For seven nights of the Games, Hopkins’ team of eight fire dancers and producers staged Fireweaver, Canada’s only cultural entry at Athens. Hopkins, who is artistic director and co-founder of Vancouver’s Public Dreams Society, directed the whirling melee of dancers–some on stilts with flaming batons, others gyrating madly with fiery metal swords blazing from hilt to tip–in a wildly abstract representation of Canadian elements from water to eagles to forests. Word spread, and each night hundreds more people showed up until 5,000 spectators were crammed into a space meant for 2,000. It was the first time Hopkins had taken her mix of street performance, gymnastics, dance, theater and circus arts before an international audience, but her work is a familiar sight in Vancouver. There, Public Dreams stages free community spectacles throughout the city, which are attended by some 100,000 people each year.
Hopkins, an effervescent woman whose body, hands and smile are constantly in motion, graduated from an area high school in 1968 and spent years traveling and working throughout the world. In 1978 she went to California to attend Lily Tomlin’s open-forum workshops on character development, then studied the work of Chicago’s Second City before returning to Vancouver to write her own material. The result was Gumboot Lollypop, a one-woman family show she performed in theaters, at festivals and on television.
Along the way, Hopkins befriended actors Paula Jardine and Leslie Fiddler, and the three dreamed up a scheme to connect performers from disparate arts to produce lavish, even outlandish, community celebrations. Public Dreams was born in 1985.
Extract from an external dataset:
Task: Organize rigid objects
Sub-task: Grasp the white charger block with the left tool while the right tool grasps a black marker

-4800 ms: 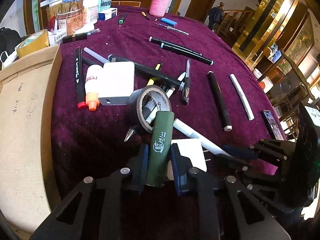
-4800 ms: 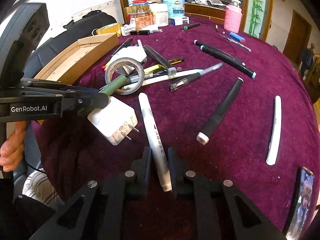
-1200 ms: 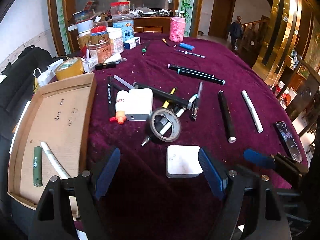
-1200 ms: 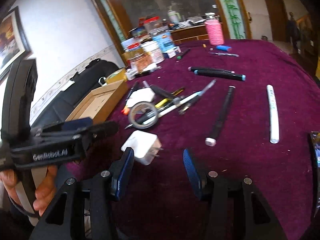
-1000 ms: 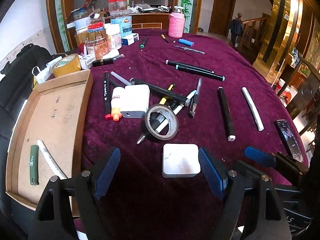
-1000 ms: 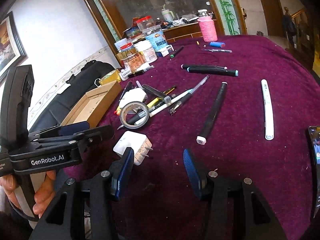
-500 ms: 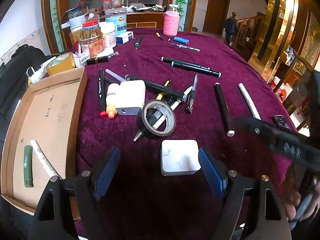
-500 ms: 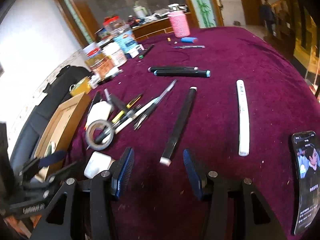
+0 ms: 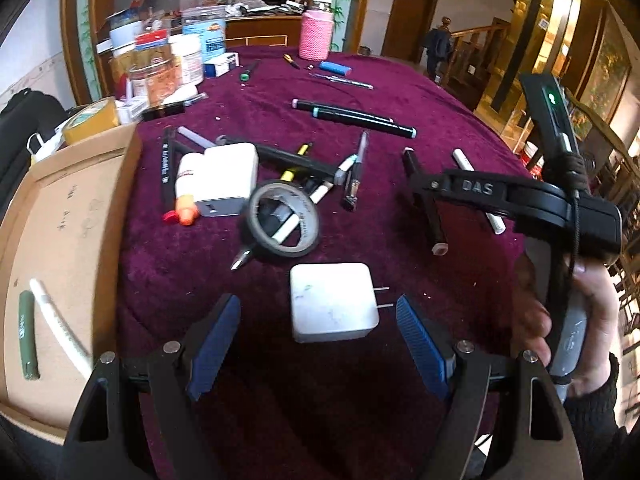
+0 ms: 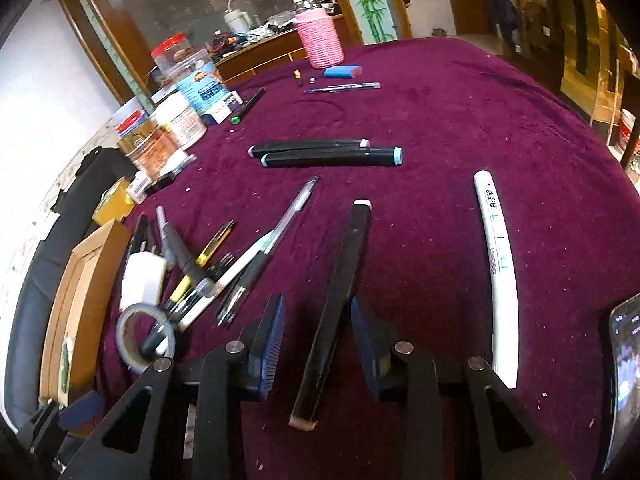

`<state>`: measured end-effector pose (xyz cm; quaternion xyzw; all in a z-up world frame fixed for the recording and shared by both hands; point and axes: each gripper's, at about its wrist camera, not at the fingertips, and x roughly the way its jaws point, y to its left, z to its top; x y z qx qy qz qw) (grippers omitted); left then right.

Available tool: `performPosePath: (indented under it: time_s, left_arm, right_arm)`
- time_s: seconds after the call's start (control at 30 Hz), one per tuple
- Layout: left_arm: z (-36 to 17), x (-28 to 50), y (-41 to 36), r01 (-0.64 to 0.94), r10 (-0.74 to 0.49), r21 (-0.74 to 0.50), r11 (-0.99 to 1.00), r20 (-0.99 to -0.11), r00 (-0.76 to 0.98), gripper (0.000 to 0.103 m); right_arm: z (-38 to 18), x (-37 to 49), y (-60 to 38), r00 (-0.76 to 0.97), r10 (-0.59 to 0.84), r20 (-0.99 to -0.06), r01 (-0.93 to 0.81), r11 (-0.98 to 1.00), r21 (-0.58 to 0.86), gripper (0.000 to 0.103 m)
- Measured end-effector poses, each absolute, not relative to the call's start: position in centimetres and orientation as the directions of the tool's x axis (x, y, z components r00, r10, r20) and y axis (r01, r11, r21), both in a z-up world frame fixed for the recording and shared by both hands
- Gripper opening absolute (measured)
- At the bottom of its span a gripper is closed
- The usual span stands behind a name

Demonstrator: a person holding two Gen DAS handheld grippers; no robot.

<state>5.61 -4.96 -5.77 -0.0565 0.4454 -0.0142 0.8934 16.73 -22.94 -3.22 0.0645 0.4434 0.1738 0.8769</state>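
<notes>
- We are holding the left tool (image 9: 318, 330) spread wide and gripping nothing, low in the left wrist view; the white charger (image 9: 333, 303) is lying between its blue pads (image 9: 214, 342), touching neither.
- We are straddling the long black marker (image 10: 336, 300) with the right tool (image 10: 318, 334), lower centre of the right wrist view; its pads are parted, and we cannot tell whether the right one is touching the marker.
- The marker is lying flat on the purple tabletop (image 10: 460, 120).
- The cardboard tray (image 9: 60, 216) is sitting at the left edge of the left wrist view, holding a green stick (image 9: 27, 340) and a white pen (image 9: 60, 328).
- The tape roll (image 9: 283, 224) is resting over the pen pile, mid-frame.
</notes>
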Motion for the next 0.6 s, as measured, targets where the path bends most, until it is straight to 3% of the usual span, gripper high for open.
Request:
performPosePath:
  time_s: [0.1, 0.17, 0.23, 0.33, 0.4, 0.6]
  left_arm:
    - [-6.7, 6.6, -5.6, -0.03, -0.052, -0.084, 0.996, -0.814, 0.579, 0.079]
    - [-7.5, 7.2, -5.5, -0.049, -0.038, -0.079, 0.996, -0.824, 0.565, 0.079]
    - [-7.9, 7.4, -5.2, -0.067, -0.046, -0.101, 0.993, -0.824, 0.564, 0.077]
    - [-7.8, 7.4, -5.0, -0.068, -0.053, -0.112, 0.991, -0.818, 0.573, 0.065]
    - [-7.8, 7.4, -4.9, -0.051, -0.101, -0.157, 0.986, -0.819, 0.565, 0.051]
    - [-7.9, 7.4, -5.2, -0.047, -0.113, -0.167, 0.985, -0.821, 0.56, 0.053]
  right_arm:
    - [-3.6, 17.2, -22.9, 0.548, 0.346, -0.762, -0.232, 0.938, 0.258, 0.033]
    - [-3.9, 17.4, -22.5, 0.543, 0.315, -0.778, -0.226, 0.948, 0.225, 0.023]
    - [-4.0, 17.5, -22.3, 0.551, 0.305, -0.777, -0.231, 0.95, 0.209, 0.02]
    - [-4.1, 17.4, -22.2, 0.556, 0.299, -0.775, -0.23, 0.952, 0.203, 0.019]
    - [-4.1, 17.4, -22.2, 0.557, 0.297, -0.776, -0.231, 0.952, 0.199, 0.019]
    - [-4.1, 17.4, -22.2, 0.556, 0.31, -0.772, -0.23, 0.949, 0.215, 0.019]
Hopkins describes Public Dreams as a collective. With a core group of managers and producers, she runs the society from an east-side studio crammed with torches and fire tools, giant puppets, gossamer angel costumes, evening gowns, bolts of fabrics and Hopkins’ antique sewing machine. With donations of money and material, grants and profits from corporate performances, she keeps a roster of 350 Vancouver artists on call. Perched amid the creative chaos, she says, “I see myself as a catalyst, facilitator and mentor.”